After years of wondering, myopic Penny Lewis submits to laser eye surgery - and wishes she had done it sooner.
Sight was never my strong point. When I started high school, I needed glasses for shortsightedness but I was too self-conscious to wear them. Reluctantly I slipped my specs on in class, but would whip them off when lessons were over.
When I was 20, I got contact lenses and they were a revelation. I remember staring out of the window for hours, seeing leaves on the trees clearly for the first time in more than a decade. Over the next few years, my eyesight worsened so much that I couldn't function without corrective lenses. The prescription for my right eye was minus 6.50 and my left was minus 5.50/-0.50 x 80. This was classified by the experts as a moderate degree of myopia.

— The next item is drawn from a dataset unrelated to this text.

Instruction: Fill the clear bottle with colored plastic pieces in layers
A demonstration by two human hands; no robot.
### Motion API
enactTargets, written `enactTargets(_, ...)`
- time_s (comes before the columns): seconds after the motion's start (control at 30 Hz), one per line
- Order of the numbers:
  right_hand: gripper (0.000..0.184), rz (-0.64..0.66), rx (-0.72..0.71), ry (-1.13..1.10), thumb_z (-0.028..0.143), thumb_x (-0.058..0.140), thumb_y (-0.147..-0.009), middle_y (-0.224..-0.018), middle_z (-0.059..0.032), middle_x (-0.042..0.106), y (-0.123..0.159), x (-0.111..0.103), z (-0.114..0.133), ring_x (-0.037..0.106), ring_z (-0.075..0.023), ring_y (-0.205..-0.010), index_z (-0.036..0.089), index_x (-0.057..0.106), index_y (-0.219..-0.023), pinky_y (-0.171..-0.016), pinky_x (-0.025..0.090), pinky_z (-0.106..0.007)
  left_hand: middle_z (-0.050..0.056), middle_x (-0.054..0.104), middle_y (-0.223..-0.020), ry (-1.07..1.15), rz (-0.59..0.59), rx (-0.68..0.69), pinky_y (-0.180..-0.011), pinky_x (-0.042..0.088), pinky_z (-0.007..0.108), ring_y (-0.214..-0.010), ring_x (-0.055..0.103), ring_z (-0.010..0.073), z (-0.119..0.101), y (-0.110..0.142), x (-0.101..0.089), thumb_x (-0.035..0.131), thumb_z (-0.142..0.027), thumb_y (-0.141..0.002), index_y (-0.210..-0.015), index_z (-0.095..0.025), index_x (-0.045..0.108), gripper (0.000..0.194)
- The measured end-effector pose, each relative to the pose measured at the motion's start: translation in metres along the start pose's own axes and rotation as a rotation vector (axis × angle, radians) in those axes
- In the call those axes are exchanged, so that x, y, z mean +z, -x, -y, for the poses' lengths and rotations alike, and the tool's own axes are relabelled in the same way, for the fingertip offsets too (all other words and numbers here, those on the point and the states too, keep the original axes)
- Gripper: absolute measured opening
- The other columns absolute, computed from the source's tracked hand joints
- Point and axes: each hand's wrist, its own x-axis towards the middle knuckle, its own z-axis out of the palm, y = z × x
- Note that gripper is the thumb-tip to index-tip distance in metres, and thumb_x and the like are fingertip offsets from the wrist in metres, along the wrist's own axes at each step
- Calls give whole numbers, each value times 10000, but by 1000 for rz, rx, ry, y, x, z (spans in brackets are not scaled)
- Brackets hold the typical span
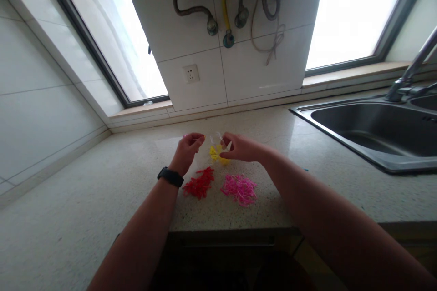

I had been aware of laser eye surgery but didn't really consider it seriously, thinking it too risky, too painful and too expensive, although I have probably spent thousands on contact lenses, solutions, new glasses and optometrist appointments. At my annual eye-check, my optometrist, Wendy Hill at Gates Eyewear in Newmarket, suggested I consider laser eye surgery.
Not everyone can have this, so Wendy suggested a consultation at Auckland Eye to see if its vision Lasik would work for me. Dr Justin Mora, one of its Lasik refractive surgeons, is my daughter's ophthalmologist and I had met him a few times. He has done 1500 or more Lasik eye surgeries.